The Nasdaq is technically in a bull market and investors have ditched the dollar in favour of currencies with more risk attached to them, even cryptocurrencies.
But this week’s data releases have served as a reminder that policy transmission – the effect of changes in interest rates on the real world – is alive and well. Twelve months and nearly 500 basis points of rate rises will eventually take their toll.
Hiring in the private sector is slowing, manufacturing activity neared a three-year low in March and job openings are dropping.
A lot is now hinging on Friday’s employment report. A Reuters poll of economists offers a forecast for a rise of 240,000 for March, down from February’s 311,000 increase.
Wages are expected to have grown by 4.3%, the slowest rate since 3.6% in June 2021, while the unemployment rate is forecast to have held at 3.6%, which could prove music to the Federal Reserve’s ears. If wage growth is gently moderating and the labour market isn’t getting tighter, it would indicate that the rate rises are working and the economy isn’t that much worse off for it.
With any data release, there’s always room for surprise and the memory of January’s monster 500,000-plus reading that prompted a 180-degree turn in market expectations for monetary policy back in February is still fresh in everyone’s mind.

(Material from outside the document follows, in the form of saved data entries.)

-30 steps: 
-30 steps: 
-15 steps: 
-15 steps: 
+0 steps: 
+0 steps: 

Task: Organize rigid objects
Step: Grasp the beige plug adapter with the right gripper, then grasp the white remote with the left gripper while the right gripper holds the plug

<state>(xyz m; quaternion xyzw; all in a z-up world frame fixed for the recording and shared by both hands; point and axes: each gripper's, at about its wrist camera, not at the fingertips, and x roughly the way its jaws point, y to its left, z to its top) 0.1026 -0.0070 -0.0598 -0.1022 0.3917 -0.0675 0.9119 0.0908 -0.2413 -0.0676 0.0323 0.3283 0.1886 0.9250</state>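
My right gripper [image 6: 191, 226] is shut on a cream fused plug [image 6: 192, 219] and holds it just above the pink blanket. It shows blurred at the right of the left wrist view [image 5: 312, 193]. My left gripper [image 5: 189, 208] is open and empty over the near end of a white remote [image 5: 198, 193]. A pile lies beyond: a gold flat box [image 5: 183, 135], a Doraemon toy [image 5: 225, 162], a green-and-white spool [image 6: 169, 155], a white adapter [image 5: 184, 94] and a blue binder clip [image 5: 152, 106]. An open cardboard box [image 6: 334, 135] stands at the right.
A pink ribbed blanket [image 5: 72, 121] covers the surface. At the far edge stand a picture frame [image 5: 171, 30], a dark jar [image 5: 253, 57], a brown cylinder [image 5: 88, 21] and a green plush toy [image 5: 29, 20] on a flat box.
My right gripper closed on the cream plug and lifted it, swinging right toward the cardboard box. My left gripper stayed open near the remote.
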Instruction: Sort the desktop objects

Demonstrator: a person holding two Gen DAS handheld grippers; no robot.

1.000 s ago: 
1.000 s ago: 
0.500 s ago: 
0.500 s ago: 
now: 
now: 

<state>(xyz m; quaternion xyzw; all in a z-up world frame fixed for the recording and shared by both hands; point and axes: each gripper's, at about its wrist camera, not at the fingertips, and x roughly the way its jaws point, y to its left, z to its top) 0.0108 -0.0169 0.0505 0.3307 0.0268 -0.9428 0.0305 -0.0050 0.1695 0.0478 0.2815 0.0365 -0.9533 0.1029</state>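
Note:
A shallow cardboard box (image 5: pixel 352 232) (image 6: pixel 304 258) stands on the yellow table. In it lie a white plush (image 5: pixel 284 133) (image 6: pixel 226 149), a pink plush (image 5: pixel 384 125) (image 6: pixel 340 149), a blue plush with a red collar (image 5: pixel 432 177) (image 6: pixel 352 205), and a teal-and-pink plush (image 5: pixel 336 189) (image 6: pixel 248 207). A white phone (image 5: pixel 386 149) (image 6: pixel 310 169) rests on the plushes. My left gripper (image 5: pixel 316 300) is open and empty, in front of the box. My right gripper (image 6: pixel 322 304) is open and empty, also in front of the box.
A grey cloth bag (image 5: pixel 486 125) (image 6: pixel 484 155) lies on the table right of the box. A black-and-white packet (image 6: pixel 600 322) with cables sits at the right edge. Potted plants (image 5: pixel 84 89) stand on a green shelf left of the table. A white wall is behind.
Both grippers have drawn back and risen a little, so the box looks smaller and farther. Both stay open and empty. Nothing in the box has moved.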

And it should be. In the last 23 months, NFPs have delivered an upside surprise on 16 occasions and in the last year, they’ve undershot forecasts precisely once.
Expectations around wage growth have become closer to the mark as the reality of persistent inflation has struck home. Average earnings have missed forecasts three times in the last year. In the year before that, they delivered an upside surprise every time.